L’ex-lutteur que j’ai rencontré m’a raconté plus d’histoires que je ne pouvais en espérer, m’emmenant dans un monde étonnant, bouleversant, burlesque. Conteur hors-pair, il était plus grand que nature; un véritable « showman ».
J’étais conquis. Il y avait là bien plus qu’une entrevue, bien plus qu’un reportage sur la lutte ou les Vachon. Il y avait là une formidable aventure, digne du grand écran. J’en étais sûr : il y avait là un film.

Ça fait maintenant quatre ans que cette première entrevue a eu lieu. Quatre ans que je suis Paul Vachon dans son étrange vie de gypsie, bouche bée, yeux écarquillés, espérant être à la hauteur de la grande histoire qu’il me confie. Au gré de nos rencontres, Paul et moi sommes devenus complices, mais malgré le temps passé à ses côtés, j’ai encore du mal à tracer la ligne entre le vrai et le faux. 

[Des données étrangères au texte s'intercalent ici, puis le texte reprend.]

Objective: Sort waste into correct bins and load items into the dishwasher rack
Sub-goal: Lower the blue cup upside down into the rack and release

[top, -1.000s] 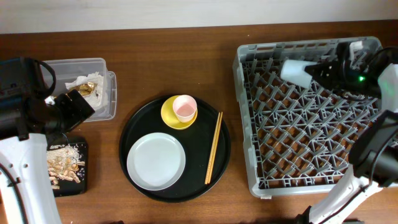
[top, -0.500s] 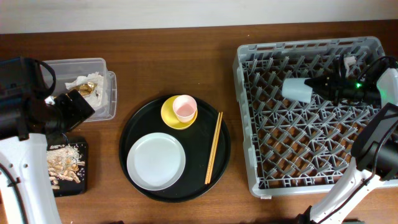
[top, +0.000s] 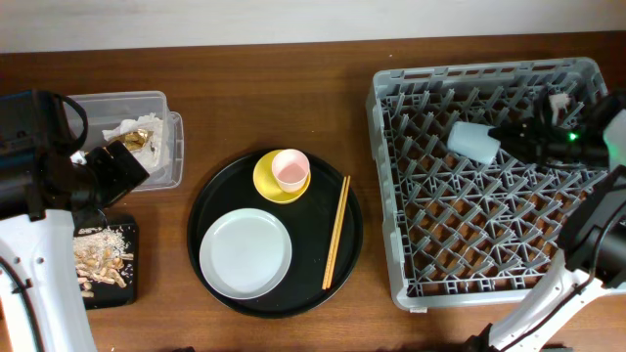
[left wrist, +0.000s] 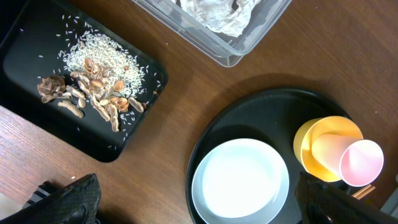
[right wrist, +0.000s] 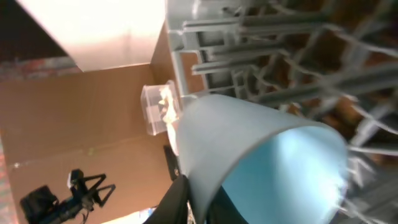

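Note:
My right gripper (top: 501,141) is shut on the light blue cup (top: 473,140), holding it on its side over the far part of the grey dishwasher rack (top: 489,244). In the right wrist view the cup (right wrist: 261,149) fills the frame, its rim pinched between the fingers (right wrist: 180,199). My left gripper (top: 122,166) is open and empty, high above the table; its view shows the grey plate (left wrist: 240,180), yellow dish (left wrist: 311,137) and pink cup (left wrist: 360,162). Chopsticks (top: 336,232) lie on the round tray. Wrappers (top: 132,132) are in the clear tub (top: 161,103). Food scraps (top: 98,259) are on the flat black tray (top: 127,284).
The large round black tray (top: 210,196) holds the plate (top: 245,253), the yellow dish (top: 266,181) with the pink cup (top: 290,169) in it, and the chopsticks. Bare wood table lies between the tray and the rack.
My right gripper has carried the blue cup from the rack's far edge toward its middle and slightly right. The left arm has not moved.

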### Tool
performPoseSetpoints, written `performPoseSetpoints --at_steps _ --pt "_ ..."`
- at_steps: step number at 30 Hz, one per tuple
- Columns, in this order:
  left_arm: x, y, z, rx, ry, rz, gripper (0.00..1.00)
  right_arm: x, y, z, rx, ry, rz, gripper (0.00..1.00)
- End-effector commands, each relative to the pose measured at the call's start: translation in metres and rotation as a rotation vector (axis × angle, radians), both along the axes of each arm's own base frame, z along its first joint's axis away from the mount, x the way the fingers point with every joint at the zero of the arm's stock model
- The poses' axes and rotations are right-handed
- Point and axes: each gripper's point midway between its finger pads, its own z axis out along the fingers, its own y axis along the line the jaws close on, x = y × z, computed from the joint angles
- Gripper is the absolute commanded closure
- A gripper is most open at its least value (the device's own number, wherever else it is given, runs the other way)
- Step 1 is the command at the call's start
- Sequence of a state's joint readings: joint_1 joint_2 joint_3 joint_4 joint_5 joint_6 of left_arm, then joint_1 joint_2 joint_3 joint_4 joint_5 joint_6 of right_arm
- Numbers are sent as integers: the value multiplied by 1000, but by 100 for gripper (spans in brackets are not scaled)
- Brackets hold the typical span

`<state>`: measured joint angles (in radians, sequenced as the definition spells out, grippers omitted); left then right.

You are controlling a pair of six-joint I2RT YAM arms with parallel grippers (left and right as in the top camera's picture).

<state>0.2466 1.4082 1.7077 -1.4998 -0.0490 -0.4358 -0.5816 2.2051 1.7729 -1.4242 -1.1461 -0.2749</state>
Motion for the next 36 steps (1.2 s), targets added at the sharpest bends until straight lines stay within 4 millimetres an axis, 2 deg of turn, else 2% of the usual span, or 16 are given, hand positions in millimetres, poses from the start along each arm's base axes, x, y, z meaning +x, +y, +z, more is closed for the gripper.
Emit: performPoseSetpoints --at_steps 1,6,9,12,16,18,21,23,25,28,31,36 --pt "1 1 4 -1 -15 8 1 -19 -24 -26 -153 109 18 78" --pt "1 1 4 -2 -15 8 1 -24 -37 -5 -196 104 -4 74" --pt "1 1 4 -2 -15 8 1 -35 -55 12 -284 180 -50 73" --pt "1 1 4 -1 -15 8 1 -46 -62 44 -327 170 -78 74" --pt "1 1 4 -1 -15 9 1 -57 -53 83 -429 102 -81 74" --pt "1 1 4 -2 -15 8 1 -60 -41 101 -498 61 -58 74" --pt "1 1 4 -2 -15 8 1 -57 -26 110 -569 25 -21 75" --pt "1 1 4 -1 -15 8 1 -48 -16 105 -639 44 -2 81" --pt "1 1 4 -1 -15 8 1 -36 -13 90 -765 100 10 95" --pt "1 1 4 -1 -15 8 1 -18 -10 63 -945 207 -3 96" --pt "1 1 4 -2 -15 8 1 -9 -5 44 -1013 264 13 96" --pt "1 1 4 -2 -15 8 1 -3 -2 -2 -1055 375 84 96"
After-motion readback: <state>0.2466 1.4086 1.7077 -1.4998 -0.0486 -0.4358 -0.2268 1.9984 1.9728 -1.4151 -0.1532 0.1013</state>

Je suis devant Paul Vachon comme devant le personnage de Big Fish. Comme lui, Paul semble croire que « s’en tenir aux faits, ce n’est pas compliqué, mais ce n’est pas très captivant ». Ça me va. Mad Dog et The Butcher appartiendront toujours à un monde qui s’embarrasse peu de vérité, en autant que le spectacle soit grandiose et que le public soit mystifié et ravi.

C’est aussi ce que j’espère vous offrir avec avec ce film : du grandiose qui rend heureux, du fabuleux, de l’imaginaire, de la magie. Une réalité qui dépasse la fiction.